Work required ▸ Every entry is to be printed again precisely as given.
#### Task material
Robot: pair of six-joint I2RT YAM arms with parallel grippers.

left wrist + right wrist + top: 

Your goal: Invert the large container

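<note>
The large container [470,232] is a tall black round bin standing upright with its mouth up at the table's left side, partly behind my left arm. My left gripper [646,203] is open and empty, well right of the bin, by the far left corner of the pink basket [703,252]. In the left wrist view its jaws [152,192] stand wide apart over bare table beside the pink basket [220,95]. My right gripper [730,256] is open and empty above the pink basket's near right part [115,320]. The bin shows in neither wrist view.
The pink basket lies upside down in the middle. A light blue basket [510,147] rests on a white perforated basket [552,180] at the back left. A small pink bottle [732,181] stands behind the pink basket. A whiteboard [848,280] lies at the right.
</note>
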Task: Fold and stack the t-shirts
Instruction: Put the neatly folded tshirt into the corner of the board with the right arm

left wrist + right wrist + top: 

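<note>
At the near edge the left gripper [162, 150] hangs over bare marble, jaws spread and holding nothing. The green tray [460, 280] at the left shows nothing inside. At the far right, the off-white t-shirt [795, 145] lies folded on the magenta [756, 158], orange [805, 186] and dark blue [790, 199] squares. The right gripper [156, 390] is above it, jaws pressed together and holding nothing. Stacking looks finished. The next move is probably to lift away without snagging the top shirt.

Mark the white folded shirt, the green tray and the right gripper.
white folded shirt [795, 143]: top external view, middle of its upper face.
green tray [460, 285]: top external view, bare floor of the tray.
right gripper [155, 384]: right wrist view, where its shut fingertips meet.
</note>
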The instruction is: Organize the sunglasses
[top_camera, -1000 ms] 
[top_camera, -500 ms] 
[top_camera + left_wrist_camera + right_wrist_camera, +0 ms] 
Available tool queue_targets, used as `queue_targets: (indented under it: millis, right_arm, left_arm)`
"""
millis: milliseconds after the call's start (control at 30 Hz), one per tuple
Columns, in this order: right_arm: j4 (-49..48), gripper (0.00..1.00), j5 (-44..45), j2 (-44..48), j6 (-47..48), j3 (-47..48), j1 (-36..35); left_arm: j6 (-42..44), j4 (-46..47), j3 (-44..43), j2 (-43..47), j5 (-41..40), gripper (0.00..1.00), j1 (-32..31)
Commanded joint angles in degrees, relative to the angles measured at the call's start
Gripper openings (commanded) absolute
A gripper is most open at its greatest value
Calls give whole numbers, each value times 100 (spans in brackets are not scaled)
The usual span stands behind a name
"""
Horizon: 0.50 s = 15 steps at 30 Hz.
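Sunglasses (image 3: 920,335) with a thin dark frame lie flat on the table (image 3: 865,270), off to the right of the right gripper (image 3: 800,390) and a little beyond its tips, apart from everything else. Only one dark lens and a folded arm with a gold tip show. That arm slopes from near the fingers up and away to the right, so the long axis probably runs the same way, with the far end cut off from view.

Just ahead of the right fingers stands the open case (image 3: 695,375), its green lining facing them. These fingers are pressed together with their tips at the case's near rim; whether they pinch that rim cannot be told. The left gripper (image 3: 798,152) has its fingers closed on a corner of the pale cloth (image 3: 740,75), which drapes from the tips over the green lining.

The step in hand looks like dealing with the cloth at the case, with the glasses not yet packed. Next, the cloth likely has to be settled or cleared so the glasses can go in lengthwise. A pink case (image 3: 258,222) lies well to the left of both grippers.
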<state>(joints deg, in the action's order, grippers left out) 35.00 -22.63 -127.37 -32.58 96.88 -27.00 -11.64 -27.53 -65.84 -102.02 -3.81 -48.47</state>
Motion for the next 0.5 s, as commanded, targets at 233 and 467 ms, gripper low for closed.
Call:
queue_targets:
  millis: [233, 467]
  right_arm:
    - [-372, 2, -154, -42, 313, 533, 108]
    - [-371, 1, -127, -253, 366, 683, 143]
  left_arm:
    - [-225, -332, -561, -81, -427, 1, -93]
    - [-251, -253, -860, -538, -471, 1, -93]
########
Solution for this task ▸
Robot: pair of six-joint I2RT YAM arms with parallel grippers.

left wrist + right wrist + top: 

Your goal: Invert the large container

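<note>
The large container [470,232] is a tall black round bin standing upright with its mouth up at the table's left side, partly behind my left arm. My left gripper [646,203] is open and empty, well right of the bin, by the far left corner of the pink basket [703,252]. In the left wrist view its jaws [152,192] stand wide apart over bare table beside the pink basket [220,95]. My right gripper [730,256] is open and empty above the pink basket's near right part [115,320]. The bin shows in neither wrist view.
The pink basket lies upside down in the middle. A light blue basket [510,147] rests on a white perforated basket [552,180] at the back left. A small pink bottle [732,181] stands behind the pink basket. A whiteboard [848,280] lies at the right.
</note>
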Task: Fold and stack the t-shirts
Instruction: Put the neatly folded tshirt into the corner of the board with the right arm

left wrist + right wrist + top: 

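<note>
At the near edge the left gripper [162, 150] hangs over bare marble, jaws spread and holding nothing. The green tray [460, 280] at the left shows nothing inside. At the far right, the off-white t-shirt [795, 145] lies folded on the magenta [756, 158], orange [805, 186] and dark blue [790, 199] squares. The right gripper [156, 390] is above it, jaws pressed together and holding nothing. Stacking looks finished. The next move is probably to lift away without snagging the top shirt.

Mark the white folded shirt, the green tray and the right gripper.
white folded shirt [795, 143]: top external view, middle of its upper face.
green tray [460, 285]: top external view, bare floor of the tray.
right gripper [155, 384]: right wrist view, where its shut fingertips meet.
</note>
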The instruction is: Organize the sunglasses
[top_camera, -1000 ms] 
[top_camera, -500 ms] 
[top_camera + left_wrist_camera + right_wrist_camera, +0 ms] 
Available tool queue_targets, used as `queue_targets: (indented under it: millis, right_arm, left_arm)`
"""
millis: milliseconds after the call's start (control at 30 Hz), one per tuple
Columns, in this order: right_arm: j4 (-49..48), gripper (0.00..1.00), j5 (-44..45), j2 (-44..48), j6 (-47..48), j3 (-47..48), j1 (-36..35); left_arm: j6 (-42..44), j4 (-46..47), j3 (-44..43), j2 (-43..47), j5 (-41..40), gripper (0.00..1.00), j1 (-32..31)
Commanded joint angles in degrees, relative to the angles measured at the call's start
Gripper openings (commanded) absolute
A gripper is most open at its greatest value
Calls give whole numbers, each value times 100 (spans in brackets are not scaled)
The usual span stands behind a name
"""
Horizon: 0.50 s = 15 steps at 30 Hz.
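Sunglasses (image 3: 920,335) with a thin dark frame lie flat on the table (image 3: 865,270), off to the right of the right gripper (image 3: 800,390) and a little beyond its tips, apart from everything else. Only one dark lens and a folded arm with a gold tip show. That arm slopes from near the fingers up and away to the right, so the long axis probably runs the same way, with the far end cut off from view.

Just ahead of the right fingers stands the open case (image 3: 695,375), its green lining facing them. These fingers are pressed together with their tips at the case's near rim; whether they pinch that rim cannot be told. The left gripper (image 3: 798,152) has its fingers closed on a corner of the pale cloth (image 3: 740,75), which drapes from the tips over the green lining.

The step in hand looks like dealing with the cloth at the case, with the glasses not yet packed. Next, the cloth likely has to be settled or cleared so the glasses can go in lengthwise. A pink case (image 3: 258,222) lies well to the left of both grippers.
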<state>(joints deg, in the action's order, grippers left out) 35.00 -22.63 -127.37 -32.58 96.88 -27.00 -11.64 -27.53 -65.84 -102.02 -3.81 -48.47</state>
Motion for the next 0.5 s, as commanded, targets at 233 and 467 ms, gripper low for closed.
Call:
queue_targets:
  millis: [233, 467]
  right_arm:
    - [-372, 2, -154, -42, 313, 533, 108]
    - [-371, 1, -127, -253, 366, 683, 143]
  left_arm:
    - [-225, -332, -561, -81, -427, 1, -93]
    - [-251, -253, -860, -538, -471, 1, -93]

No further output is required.